The single most important variable for investors to monitor is management’s progress on the cost-to-income ratio. That metric is the primary mechanism linking operational improvement to ROE recovery and, ultimately, to any share price re-rating.
For investors tracking whether BEN’s cost-to-income improvement is translating into tangible results, our dedicated guide to BEN’s Q3 FY26 cost programme update covers the A$65 million to A$75 million annualised savings target, the Infosys and Genpact outsourcing partnerships underpinning it, and the A$85 million to A$95 million in transition costs that analysts expect to concentrate in FY2027.
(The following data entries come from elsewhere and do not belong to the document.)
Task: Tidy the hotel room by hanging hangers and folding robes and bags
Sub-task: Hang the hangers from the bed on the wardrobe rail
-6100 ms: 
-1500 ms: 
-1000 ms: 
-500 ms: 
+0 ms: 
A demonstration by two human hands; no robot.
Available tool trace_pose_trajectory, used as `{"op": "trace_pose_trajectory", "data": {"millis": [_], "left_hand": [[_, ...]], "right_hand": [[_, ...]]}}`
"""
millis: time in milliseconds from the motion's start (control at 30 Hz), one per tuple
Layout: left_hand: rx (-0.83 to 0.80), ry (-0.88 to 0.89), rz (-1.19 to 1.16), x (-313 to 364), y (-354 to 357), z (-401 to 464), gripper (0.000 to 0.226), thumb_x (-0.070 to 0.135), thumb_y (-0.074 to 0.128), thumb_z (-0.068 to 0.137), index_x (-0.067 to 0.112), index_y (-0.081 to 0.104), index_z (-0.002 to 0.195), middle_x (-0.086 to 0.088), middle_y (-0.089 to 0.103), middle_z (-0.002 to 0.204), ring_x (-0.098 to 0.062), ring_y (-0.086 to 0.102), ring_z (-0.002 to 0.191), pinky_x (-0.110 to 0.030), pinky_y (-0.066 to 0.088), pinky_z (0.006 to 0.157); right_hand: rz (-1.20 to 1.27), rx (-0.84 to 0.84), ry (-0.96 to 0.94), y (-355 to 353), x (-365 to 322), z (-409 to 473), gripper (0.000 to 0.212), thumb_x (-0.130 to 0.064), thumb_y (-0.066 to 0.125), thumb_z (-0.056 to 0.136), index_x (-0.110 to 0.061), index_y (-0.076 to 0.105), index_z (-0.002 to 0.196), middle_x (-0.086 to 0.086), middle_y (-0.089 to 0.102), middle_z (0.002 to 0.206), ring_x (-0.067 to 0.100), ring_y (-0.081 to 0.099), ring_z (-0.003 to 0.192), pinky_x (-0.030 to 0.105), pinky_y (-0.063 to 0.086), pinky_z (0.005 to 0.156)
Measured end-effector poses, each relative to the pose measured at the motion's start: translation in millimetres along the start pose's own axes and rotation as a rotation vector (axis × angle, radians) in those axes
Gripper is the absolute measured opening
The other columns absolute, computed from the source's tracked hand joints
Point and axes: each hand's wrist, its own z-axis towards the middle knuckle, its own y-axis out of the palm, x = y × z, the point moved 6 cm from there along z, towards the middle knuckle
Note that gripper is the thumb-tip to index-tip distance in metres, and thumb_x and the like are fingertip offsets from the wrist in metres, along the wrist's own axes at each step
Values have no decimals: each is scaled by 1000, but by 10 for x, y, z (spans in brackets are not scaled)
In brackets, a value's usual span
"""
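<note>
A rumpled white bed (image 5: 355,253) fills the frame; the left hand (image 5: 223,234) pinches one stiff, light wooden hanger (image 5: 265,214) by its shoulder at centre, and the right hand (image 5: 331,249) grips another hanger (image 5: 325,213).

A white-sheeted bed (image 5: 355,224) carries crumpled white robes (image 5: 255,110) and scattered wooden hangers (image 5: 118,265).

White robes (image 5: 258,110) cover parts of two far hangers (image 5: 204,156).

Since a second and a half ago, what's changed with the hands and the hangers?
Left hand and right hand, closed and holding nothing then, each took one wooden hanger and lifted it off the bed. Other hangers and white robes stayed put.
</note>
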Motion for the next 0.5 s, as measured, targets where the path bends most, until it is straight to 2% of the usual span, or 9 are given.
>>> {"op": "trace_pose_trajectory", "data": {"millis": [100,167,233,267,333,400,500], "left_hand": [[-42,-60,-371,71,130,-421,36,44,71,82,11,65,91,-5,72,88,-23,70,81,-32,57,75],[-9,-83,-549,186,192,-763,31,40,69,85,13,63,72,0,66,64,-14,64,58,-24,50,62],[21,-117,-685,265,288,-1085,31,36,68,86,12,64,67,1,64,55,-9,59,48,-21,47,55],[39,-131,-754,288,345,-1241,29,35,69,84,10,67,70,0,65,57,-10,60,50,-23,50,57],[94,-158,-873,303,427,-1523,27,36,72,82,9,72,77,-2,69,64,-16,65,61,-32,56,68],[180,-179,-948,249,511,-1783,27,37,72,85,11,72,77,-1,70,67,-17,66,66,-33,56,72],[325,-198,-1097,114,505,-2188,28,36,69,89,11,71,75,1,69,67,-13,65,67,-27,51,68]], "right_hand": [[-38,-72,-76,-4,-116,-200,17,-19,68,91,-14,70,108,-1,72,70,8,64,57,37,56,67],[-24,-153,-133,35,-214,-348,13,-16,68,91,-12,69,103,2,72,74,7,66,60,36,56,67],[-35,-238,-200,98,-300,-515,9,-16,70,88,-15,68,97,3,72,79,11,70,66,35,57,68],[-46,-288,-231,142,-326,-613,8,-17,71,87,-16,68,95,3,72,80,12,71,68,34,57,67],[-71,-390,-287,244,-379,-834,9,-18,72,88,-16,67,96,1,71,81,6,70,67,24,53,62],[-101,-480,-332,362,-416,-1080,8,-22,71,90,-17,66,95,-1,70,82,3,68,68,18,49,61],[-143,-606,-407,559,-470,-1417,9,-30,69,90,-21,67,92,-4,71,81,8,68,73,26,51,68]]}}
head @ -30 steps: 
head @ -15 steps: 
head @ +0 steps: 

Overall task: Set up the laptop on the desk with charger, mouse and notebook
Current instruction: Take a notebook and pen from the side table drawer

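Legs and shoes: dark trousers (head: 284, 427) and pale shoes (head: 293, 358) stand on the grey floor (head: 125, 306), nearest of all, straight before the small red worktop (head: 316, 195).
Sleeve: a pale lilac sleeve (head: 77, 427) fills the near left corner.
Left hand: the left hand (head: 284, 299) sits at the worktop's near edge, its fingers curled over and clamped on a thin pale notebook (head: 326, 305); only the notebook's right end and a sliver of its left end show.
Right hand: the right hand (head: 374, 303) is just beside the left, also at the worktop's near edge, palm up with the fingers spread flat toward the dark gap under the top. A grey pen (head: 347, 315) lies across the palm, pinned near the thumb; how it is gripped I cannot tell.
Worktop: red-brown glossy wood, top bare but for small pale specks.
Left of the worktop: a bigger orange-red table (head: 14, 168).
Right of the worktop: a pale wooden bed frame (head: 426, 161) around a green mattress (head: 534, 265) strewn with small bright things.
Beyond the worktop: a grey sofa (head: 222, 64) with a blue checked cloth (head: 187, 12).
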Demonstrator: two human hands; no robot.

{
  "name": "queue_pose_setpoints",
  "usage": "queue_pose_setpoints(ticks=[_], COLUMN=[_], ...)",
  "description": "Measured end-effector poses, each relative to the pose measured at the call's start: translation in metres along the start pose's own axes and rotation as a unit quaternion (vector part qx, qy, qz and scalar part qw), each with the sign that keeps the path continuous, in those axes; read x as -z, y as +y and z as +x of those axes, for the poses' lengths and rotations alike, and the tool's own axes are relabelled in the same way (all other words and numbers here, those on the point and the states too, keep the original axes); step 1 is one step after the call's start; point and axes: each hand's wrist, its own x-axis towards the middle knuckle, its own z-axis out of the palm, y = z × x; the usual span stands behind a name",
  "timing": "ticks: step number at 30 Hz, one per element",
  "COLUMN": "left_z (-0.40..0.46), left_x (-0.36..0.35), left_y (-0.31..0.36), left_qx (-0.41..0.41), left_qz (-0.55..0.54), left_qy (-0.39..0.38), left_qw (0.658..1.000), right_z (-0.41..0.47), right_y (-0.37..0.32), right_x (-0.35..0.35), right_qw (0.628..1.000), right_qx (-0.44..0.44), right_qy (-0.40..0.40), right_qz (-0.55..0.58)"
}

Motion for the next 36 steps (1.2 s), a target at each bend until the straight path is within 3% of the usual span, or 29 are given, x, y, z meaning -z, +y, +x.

Investors may benefit from applying the DDM framework with their own tax situation and risk rate assumptions, treating the franking-inclusive valuation as a ceiling scenario rather than a base case. Key data points to track going forward:
- NIM trajectory in the FY26 full-year result
- Cost-to-income ratio progress against the “low-50s” target
- CET1 trend and its implications for dividend flexibility
Research gaps remain: the 1H FY26 NIM and CET1 figures were not independently verified for this analysis. Updating the framework when BEN’s next full result is released would strengthen any investment view built on these inputs.
This article is for informational purposes only and should not be considered financial advice. Investors should conduct their own research and consult with financial professionals before making investment decisions. Past performance does not guarantee future results. Financial projections are subject to market conditions and various risk factors.
Frequently Asked Questions
What is a dividend discount model and how is it used to value BEN shares?
A dividend discount model (DDM) estimates a stock's fair value by dividing its expected annual dividend by the difference between a required return rate and a projected growth rate. For Bendigo and Adelaide Bank, using a full-year dividend of A$0.63 per share and a range of growth and risk rate assumptions, the DDM produces fair value estimates ranging from approximately A$13.32 in the base case to A$19.64 when franking credits are included.
Why does Bendigo and Adelaide Bank trade at a discount to the major banks?
BEN trades at a discount primarily because its return on equity of 7.9% trails the sector average of approximately 9.35%, driven by a higher cost-to-income ratio, smaller scale, and limited fee income diversification. Its CET1 capital ratio of approximately 11.3% also sits below the sector average, reducing flexibility for higher dividends or buybacks.
How do franking credits affect the yield calculation for BEN shareholders?
BEN pays fully franked dividends, meaning the company has already paid 30% corporate tax on the profits distributed. For eligible Australian resident investors, a A$0.63 fully franked dividend grosses up to approximately A$0.90 when franking credits are included, as the A$0.27 in attached tax credits can be offset against personal tax liability or received as a direct ATO cash refund.
What is BEN's net interest margin and how does it compare to the big four banks?
Bendigo and Adelaide Bank's most recent full-year net interest margin sits at 1.90%, compared with a major bank average of approximately 1.78%, representing a 12-basis-point advantage. This reflects stronger pricing power in regional retail and agribusiness lending, though BEN's higher concentration in lending income (approximately 87% of total income) means any margin compression hits its earnings proportionally harder than it would a more diversified major bank.
What metric should investors monitor most closely to assess BEN's re-rating potential?
The cost-to-income ratio is the single most important forward indicator for BEN's re-rating potential. Management has targeted bringing this ratio towards the low-50s from the mid-50s, and if achieved, it would be the primary mechanism for closing BEN's ROE gap versus sector peers and supporting a higher price-to-book multiple.